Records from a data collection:
=== Section Start ===

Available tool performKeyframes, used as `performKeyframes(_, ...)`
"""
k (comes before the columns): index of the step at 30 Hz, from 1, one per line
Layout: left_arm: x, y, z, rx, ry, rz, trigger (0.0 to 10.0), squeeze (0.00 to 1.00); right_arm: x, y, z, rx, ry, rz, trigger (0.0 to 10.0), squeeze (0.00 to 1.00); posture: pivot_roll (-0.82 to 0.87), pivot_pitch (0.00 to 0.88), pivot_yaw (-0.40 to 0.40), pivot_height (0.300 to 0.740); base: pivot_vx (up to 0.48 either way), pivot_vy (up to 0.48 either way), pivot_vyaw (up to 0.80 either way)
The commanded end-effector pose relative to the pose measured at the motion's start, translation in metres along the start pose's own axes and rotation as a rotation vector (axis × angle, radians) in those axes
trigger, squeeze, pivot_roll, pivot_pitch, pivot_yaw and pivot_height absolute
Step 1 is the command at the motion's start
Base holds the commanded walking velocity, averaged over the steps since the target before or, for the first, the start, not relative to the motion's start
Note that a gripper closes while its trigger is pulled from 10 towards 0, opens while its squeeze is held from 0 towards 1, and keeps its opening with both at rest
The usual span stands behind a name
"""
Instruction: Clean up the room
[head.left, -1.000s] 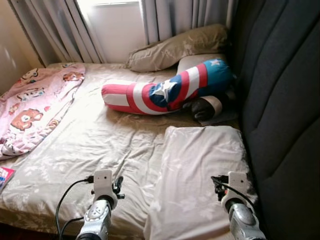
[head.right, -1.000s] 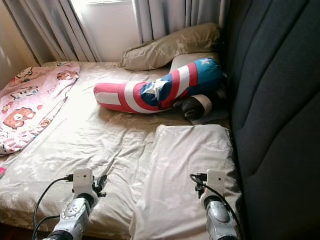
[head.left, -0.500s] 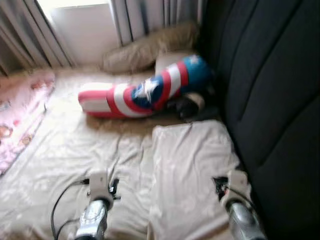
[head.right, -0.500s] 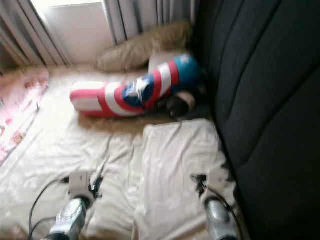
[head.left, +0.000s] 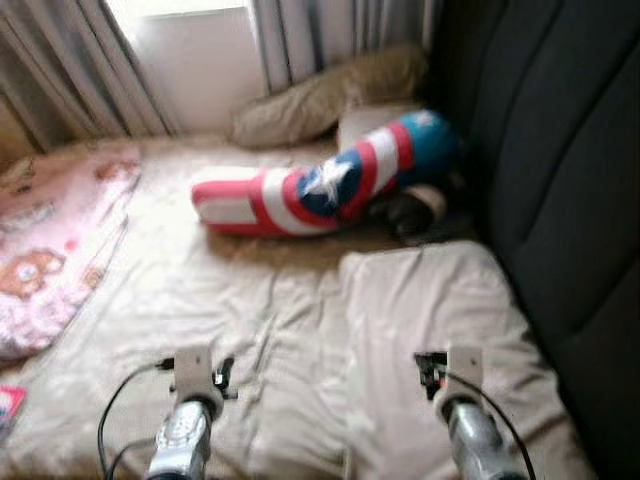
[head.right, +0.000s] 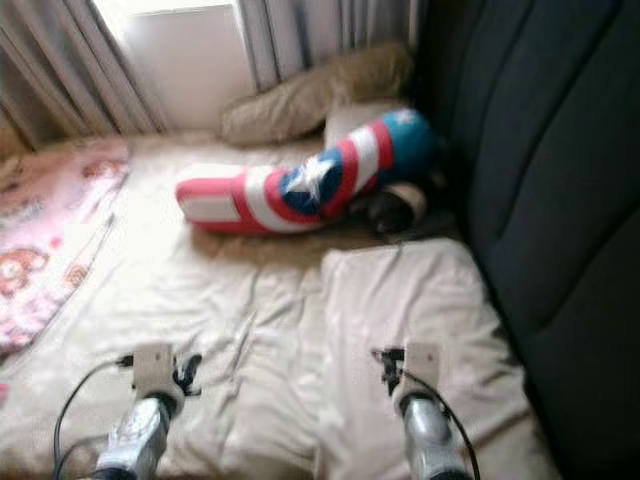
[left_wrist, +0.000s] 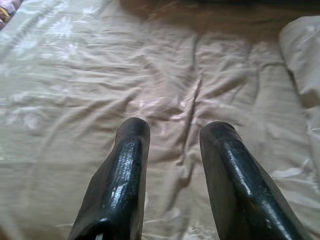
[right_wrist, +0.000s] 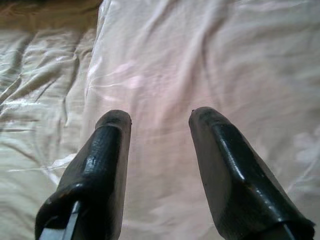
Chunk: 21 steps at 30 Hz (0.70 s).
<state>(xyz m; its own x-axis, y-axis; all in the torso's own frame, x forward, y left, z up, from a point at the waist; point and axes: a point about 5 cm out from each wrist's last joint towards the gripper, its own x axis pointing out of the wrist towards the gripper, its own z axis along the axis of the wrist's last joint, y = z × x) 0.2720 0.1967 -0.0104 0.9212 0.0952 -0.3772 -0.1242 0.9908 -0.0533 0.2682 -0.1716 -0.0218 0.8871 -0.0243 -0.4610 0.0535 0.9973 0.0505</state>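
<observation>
The striped bolster (head.left: 320, 188) lies across the bed (head.left: 200, 300) near the headboard (head.left: 560, 170), touching a tan pillow (head.left: 330, 92) behind it. A pink blanket (head.left: 55, 250) covers the bed's left edge. My left pincer (left_wrist: 170, 135) hovers open and empty over the creased sheet (views blurred). My right pincer (right_wrist: 159, 120), equally open and empty, hovers over the white pillow (head.left: 430, 310).

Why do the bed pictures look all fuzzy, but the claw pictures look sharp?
Both eye views are soft with blur, and the window glares white; left wrist view shows the left claw crisply over wrinkled sheet; right wrist view shows the right claw crisply over the pale pillow.
</observation>
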Motion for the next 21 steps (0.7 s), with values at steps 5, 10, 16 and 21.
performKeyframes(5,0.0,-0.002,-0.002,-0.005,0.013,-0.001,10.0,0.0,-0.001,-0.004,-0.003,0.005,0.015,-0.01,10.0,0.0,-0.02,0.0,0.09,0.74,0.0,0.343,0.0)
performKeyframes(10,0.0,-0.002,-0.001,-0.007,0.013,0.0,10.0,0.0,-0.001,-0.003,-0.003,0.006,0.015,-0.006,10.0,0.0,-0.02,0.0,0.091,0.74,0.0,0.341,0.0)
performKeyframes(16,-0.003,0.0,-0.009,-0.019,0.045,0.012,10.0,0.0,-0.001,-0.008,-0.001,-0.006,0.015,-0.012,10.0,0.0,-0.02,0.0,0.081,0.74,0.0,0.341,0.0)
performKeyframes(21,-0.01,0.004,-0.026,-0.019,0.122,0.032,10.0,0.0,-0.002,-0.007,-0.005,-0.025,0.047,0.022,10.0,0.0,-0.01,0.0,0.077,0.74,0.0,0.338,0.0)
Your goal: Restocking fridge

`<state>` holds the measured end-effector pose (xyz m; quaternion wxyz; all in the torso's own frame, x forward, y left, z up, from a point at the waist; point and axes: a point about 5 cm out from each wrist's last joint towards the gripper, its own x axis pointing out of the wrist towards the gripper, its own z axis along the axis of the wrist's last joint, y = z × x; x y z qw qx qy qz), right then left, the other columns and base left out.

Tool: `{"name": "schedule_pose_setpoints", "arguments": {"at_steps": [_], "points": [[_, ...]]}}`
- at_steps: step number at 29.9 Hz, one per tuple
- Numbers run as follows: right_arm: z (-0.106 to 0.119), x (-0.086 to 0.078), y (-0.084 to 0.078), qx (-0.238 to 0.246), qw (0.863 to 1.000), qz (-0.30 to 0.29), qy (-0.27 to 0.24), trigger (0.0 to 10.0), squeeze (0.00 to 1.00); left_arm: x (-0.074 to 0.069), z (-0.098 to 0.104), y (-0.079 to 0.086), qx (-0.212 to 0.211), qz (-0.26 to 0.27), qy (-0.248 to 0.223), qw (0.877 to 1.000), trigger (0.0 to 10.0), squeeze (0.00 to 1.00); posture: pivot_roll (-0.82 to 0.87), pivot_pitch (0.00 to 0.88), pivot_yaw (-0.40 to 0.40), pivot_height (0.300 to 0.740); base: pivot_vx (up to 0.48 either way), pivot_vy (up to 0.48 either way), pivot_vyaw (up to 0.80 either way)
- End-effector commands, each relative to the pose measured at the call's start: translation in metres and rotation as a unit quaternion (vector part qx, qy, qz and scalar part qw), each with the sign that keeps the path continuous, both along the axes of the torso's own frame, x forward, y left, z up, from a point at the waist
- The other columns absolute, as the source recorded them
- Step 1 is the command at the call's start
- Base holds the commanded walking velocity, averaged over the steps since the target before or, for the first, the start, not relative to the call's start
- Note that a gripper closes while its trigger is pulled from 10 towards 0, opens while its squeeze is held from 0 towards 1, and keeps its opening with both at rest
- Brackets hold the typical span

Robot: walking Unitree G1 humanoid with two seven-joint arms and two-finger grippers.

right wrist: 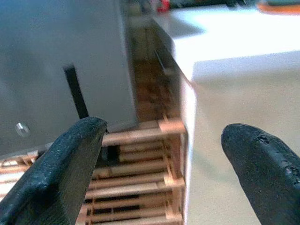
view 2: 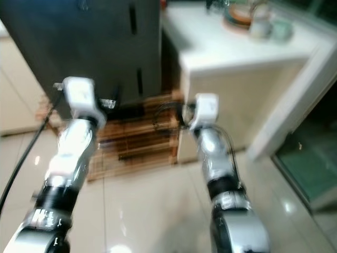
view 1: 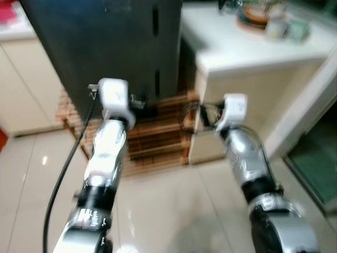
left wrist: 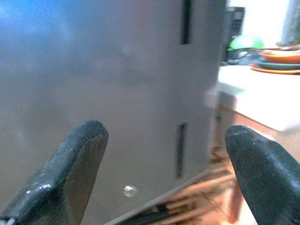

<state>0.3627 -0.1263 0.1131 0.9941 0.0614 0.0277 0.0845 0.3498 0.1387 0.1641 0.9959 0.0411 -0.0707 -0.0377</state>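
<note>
A dark grey fridge (view 1: 105, 47) stands shut in front of me on a wooden slatted pallet (view 1: 158, 134). Narrow black handle slots (view 1: 156, 23) run down its right side. Both silver arms reach toward it. My left gripper (left wrist: 164, 173) is open and close to the fridge's lower door face (left wrist: 117, 93), holding nothing. My right gripper (right wrist: 164, 164) is open too, holding nothing, and points at the gap between the fridge (right wrist: 51, 70) and the white counter (right wrist: 234, 56).
The white counter (view 1: 253, 47) to the right of the fridge carries plates, bowls and cups (view 1: 263, 18) at its far end. Cream cabinets (view 1: 21, 84) stand at the left. A black cable (view 1: 63, 174) hangs beside my left arm. Glossy tiled floor (view 1: 174, 211) lies below.
</note>
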Motion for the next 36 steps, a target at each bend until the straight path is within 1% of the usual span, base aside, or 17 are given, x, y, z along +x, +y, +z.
{"name": "schedule_pose_setpoints", "arguments": {"at_steps": [1, 3, 6, 8, 11, 20, 25, 29, 36], "points": [[0.011, 0.005, 0.013, 0.003, 1.000, 0.016, -0.020, 10.0, 0.00, 0.004, -0.001, 0.011, 0.016, 0.021, 0.008, 1.000, 10.0, 0.00, 0.06, 0.000, -0.013, 0.740, 0.000, 0.000, 0.00], [0.012, 0.006, 0.012, 0.003, 1.000, 0.015, -0.021, 10.0, 0.00, 0.011, 0.002, 0.016, 0.030, 0.034, 0.011, 0.999, 10.0, 0.00, 0.06, 0.000, -0.015, 0.740, 0.000, 0.000, 0.00], [0.013, 0.007, 0.011, 0.004, 1.000, 0.014, -0.023, 10.0, 0.00, 0.016, 0.004, 0.021, 0.038, 0.043, 0.011, 0.998, 10.0, 0.00, 0.06, 0.000, -0.016, 0.740, 0.000, 0.000, 0.00], [0.013, 0.006, 0.012, 0.008, 0.999, 0.015, -0.028, 10.0, 0.00, 0.022, 0.008, 0.028, 0.038, 0.055, 0.010, 0.998, 10.0, 0.00, 0.06, 0.000, -0.016, 0.740, 0.000, 0.000, 0.00], [0.013, 0.005, 0.013, -0.013, 0.999, 0.021, -0.032, 10.0, 0.00, 0.028, 0.014, 0.037, 0.036, 0.064, 0.009, 0.997, 10.0, 0.00, 0.05, 0.000, -0.010, 0.740, 0.000, 0.000, 0.20], [0.015, 0.006, 0.015, -0.011, 0.999, 0.023, -0.037, 10.0, 0.00, 0.032, 0.019, 0.033, 0.034, 0.053, -0.009, 0.998, 10.0, 0.00, 0.03, 0.000, -0.008, 0.740, 0.463, 0.000, 0.53], [0.018, 0.008, 0.018, -0.005, 0.999, 0.026, -0.044, 10.0, 0.00, 0.034, 0.021, 0.035, 0.035, 0.055, -0.013, 0.998, 10.0, 0.00, 0.04, 0.000, -0.007, 0.740, 0.472, 0.000, 0.49], [0.019, 0.009, 0.019, 0.001, 0.999, 0.024, -0.043, 10.0, 0.00, 0.035, 0.023, 0.041, 0.039, 0.059, -0.016, 0.997, 10.0, 0.00, 0.04, 0.000, -0.006, 0.740, 0.472, 0.000, 0.00], [0.019, 0.009, 0.020, 0.002, 0.999, 0.026, -0.044, 10.0, 0.00, 0.037, 0.024, 0.043, 0.041, 0.060, -0.018, 0.997, 10.0, 0.00, 0.04, 0.000, -0.003, 0.740, 0.472, 0.000, 0.00]]}}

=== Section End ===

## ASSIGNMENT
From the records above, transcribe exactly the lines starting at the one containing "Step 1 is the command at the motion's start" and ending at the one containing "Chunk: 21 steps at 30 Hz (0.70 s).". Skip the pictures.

## ANSWER FOR THE TASK
Step 1 is the command at the motion's start
Base holds the commanded walking velocity, averaged over the steps since the target before or, for the first, the start, not relative to the motion's start
Note that a gripper closes while its trigger is pulled from 10 towards 0, opens while its squeeze is held from 0 towards 1, and keeps its opening with both at rest
The usual span stands behind a name
"""
Instruction: Clean up the room
[head.left, -1.000s] 
[head.right, -1.000s] 
[head.left, -0.500s] 
[head.right, -0.500s] 
[head.left, +0.000s] 
[head.right, +0.000s] 
[left_wrist, +0.000s] 
[right_wrist, +0.000s] 
Chunk: 21 steps at 30 Hz (0.70 s).

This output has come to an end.